* _Prompt_
The full listing should be set down exactly as it reads.

* _Information shown_
▼▼▼

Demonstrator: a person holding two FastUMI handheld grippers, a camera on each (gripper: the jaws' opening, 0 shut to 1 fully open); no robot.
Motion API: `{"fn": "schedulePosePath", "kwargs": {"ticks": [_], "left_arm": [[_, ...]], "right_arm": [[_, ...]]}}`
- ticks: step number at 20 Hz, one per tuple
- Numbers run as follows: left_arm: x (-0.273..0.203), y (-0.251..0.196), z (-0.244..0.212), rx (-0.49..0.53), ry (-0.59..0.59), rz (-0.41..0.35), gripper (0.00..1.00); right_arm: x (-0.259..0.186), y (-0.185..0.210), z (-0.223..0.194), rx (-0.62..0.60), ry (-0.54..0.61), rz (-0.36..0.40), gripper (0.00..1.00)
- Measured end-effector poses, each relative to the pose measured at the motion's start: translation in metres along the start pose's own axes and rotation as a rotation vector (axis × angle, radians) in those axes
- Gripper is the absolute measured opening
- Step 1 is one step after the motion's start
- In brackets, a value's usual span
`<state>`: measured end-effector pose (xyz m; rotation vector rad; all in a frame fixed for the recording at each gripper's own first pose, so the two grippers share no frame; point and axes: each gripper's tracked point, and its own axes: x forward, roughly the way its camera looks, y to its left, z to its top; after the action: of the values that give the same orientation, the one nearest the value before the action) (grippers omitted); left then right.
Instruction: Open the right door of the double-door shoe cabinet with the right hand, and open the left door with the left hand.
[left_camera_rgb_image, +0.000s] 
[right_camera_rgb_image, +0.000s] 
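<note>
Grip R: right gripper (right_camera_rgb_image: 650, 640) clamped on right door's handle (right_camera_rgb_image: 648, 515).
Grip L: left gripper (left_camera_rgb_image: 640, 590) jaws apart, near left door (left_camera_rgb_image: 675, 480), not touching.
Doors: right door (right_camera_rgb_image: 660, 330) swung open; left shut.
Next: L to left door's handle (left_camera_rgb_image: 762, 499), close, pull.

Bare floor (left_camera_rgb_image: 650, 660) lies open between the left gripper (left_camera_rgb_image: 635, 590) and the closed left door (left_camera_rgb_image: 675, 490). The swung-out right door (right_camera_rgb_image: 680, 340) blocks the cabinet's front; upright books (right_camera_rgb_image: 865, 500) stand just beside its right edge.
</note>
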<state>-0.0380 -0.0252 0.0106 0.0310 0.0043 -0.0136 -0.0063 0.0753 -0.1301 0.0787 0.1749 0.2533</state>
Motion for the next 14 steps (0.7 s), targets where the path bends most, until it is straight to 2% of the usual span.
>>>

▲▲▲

* _Written response_
Demonstrator: a person holding two FastUMI handheld grippers, a camera on each (gripper: the jaws' opening, 0 shut to 1 fully open); no robot.
Motion API: `{"fn": "schedulePosePath", "kwargs": {"ticks": [_], "left_arm": [[_, ...]], "right_arm": [[_, ...]]}}`
- ticks: step number at 20 Hz, one per tuple
- Numbers run as follows: left_arm: x (-0.273..0.203), y (-0.251..0.196), z (-0.244..0.212), rx (-0.49..0.53), ry (-0.59..0.59), rz (-0.41..0.35), gripper (0.00..1.00); right_arm: x (-0.259..0.186), y (-0.185..0.210), z (-0.223..0.194), rx (-0.62..0.60), ry (-0.54..0.61), rz (-0.36..0.40), gripper (0.00..1.00)
- Measured end-effector poses, each relative to the pose measured at the motion's start: translation in metres along the start pose's own axes and rotation as a rotation vector (axis × angle, radians) in those axes
- Gripper is the absolute measured opening
- Step 1 is one step after the motion's start
- In brackets, a value's usual span
`<state>`: measured end-effector pose (xyz m; rotation vector rad; all in a frame fixed for the recording at each gripper's own first pose, so the two grippers share no frame; point and axes: each gripper's tracked point, and its own axes: x forward, roughly the way its camera looks, y to its left, z to its top; after the action: of the values that give the same orientation, the one nearest the value before the action) (grippers omitted); left then right.
Instruction: Open the right door of the double-door shoe cabinet with the right hand, and open the left door with the left hand.
[left_camera_rgb_image, +0.000s] 
[right_camera_rgb_image, +0.000s] 
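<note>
Grip R: right gripper (right_camera_rgb_image: 650, 640) clamped on right door's handle (right_camera_rgb_image: 648, 515).
Grip L: left gripper (left_camera_rgb_image: 640, 590) jaws apart, near left door (left_camera_rgb_image: 675, 480), not touching.
Doors: right door (right_camera_rgb_image: 660, 330) swung open; left shut.
Next: L to left door's handle (left_camera_rgb_image: 762, 499), close, pull.

Bare floor (left_camera_rgb_image: 650, 660) lies open between the left gripper (left_camera_rgb_image: 635, 590) and the closed left door (left_camera_rgb_image: 675, 490). The swung-out right door (right_camera_rgb_image: 680, 340) blocks the cabinet's front; upright books (right_camera_rgb_image: 865, 500) stand just beside its right edge.
</note>
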<state>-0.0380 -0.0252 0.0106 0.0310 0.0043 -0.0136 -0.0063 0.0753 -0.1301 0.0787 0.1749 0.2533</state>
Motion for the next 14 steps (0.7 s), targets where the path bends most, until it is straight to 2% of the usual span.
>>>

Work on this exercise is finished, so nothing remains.